§ **What is required**: Quote exactly the lines spanning from the top of the data below to the line that contains "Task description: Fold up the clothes", including both.
** Data for processing follows **
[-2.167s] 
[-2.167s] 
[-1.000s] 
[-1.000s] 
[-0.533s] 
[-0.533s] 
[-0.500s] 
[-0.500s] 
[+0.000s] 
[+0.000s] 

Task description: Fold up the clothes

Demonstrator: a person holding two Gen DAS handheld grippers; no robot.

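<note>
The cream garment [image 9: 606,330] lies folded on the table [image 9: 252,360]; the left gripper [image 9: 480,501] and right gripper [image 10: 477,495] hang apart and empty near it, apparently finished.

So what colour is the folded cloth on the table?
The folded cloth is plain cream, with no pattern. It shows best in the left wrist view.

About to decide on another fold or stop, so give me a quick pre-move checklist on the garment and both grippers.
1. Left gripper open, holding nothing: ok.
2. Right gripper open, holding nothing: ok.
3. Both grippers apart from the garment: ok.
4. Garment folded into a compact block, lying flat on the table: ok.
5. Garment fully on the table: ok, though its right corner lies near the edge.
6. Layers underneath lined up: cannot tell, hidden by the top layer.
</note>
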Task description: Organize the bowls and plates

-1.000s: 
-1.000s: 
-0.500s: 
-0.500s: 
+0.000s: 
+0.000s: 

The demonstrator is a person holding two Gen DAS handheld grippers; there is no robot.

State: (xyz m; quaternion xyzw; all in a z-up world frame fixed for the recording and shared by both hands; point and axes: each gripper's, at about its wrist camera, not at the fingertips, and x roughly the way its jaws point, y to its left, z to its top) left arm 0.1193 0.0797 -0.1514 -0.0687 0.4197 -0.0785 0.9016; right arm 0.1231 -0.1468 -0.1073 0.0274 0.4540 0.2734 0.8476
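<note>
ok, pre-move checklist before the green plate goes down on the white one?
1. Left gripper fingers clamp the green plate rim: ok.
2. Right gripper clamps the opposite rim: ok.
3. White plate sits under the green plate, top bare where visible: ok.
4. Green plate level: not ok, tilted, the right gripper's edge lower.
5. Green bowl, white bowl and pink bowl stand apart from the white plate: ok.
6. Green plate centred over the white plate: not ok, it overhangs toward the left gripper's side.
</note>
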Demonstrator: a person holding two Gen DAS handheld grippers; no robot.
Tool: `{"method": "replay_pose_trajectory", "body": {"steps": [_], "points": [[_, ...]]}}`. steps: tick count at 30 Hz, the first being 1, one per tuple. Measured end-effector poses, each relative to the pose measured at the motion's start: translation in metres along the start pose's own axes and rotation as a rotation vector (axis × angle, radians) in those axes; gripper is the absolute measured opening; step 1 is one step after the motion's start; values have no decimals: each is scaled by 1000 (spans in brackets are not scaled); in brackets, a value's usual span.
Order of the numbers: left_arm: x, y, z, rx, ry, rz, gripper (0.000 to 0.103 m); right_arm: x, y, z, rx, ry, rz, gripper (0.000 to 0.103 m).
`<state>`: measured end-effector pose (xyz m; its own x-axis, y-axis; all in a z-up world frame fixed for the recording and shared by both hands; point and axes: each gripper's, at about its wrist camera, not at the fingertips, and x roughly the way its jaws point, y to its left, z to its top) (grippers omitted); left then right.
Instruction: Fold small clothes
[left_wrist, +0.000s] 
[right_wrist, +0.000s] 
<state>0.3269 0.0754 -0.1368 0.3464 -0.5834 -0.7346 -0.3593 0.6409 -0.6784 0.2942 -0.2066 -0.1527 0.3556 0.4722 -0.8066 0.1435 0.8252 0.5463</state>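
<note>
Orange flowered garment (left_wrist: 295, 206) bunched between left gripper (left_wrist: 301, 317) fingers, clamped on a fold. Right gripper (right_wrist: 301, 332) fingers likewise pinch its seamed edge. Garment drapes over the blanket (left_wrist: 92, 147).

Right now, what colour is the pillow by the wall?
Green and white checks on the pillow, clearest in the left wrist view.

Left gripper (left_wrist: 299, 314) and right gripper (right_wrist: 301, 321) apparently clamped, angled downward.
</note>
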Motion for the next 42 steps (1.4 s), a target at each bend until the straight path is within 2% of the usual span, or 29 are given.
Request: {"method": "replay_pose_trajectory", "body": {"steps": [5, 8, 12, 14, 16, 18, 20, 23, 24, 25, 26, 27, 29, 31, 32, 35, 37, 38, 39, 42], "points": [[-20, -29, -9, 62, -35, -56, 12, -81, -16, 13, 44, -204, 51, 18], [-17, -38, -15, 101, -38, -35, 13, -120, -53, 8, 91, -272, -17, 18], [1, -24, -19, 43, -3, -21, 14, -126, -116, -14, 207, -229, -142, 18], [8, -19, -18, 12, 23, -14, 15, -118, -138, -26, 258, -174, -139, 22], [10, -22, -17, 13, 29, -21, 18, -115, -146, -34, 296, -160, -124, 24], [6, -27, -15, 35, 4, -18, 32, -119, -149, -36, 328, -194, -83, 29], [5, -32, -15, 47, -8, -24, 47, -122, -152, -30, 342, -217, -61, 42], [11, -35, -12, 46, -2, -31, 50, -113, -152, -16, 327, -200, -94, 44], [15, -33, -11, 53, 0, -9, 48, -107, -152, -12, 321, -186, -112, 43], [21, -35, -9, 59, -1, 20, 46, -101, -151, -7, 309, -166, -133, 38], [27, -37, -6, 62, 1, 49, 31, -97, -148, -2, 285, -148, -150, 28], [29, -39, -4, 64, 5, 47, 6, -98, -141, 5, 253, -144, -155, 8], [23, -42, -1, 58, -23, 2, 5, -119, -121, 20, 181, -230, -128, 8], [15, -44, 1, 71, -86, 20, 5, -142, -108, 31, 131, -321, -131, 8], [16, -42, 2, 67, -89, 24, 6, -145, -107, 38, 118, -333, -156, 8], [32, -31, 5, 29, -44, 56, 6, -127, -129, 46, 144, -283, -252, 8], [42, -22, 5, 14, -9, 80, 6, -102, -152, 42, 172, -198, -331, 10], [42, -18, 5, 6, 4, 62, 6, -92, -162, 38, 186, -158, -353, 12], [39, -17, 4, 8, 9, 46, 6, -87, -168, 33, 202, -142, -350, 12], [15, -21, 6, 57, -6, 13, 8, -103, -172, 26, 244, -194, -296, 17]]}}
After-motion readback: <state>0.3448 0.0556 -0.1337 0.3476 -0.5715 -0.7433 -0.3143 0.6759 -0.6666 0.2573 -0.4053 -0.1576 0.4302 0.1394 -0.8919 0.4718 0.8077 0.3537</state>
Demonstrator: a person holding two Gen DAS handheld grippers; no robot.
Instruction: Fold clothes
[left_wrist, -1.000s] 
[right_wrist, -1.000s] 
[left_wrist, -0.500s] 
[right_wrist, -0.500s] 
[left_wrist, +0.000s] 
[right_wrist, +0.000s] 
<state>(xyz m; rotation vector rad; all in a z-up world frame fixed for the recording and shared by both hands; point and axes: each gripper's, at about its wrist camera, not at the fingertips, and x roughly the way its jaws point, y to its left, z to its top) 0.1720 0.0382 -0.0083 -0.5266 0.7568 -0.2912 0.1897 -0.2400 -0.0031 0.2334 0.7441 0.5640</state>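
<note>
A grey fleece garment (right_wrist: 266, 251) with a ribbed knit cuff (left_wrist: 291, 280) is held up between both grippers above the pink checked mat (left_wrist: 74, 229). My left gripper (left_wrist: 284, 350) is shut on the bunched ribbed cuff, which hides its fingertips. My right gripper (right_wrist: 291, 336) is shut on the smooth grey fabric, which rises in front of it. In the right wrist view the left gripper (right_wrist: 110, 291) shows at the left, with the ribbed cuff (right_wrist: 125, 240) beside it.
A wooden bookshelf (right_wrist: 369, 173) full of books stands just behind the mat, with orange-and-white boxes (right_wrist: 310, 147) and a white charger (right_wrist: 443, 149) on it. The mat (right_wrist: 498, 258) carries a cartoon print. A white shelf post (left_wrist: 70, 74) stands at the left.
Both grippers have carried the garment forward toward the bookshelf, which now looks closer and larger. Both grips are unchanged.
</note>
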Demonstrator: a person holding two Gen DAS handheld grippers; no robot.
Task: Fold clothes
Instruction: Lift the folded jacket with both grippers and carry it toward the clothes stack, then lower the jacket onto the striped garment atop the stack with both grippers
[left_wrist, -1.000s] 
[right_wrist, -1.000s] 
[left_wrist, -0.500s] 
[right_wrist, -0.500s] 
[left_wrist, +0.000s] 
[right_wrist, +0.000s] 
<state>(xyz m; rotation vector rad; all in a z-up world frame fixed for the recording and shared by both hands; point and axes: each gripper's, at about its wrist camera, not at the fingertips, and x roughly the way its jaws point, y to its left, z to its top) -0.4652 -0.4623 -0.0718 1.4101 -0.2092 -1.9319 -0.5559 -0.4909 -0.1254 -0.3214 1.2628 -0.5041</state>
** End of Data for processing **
§ **Expected output**:
[-2.167s] 
[-2.167s] 
[-1.000s] 
[-1.000s] 
[-0.533s] 
[-0.533s] 
[-0.500s] 
[-0.500s] 
[+0.000s] 
[+0.000s] 

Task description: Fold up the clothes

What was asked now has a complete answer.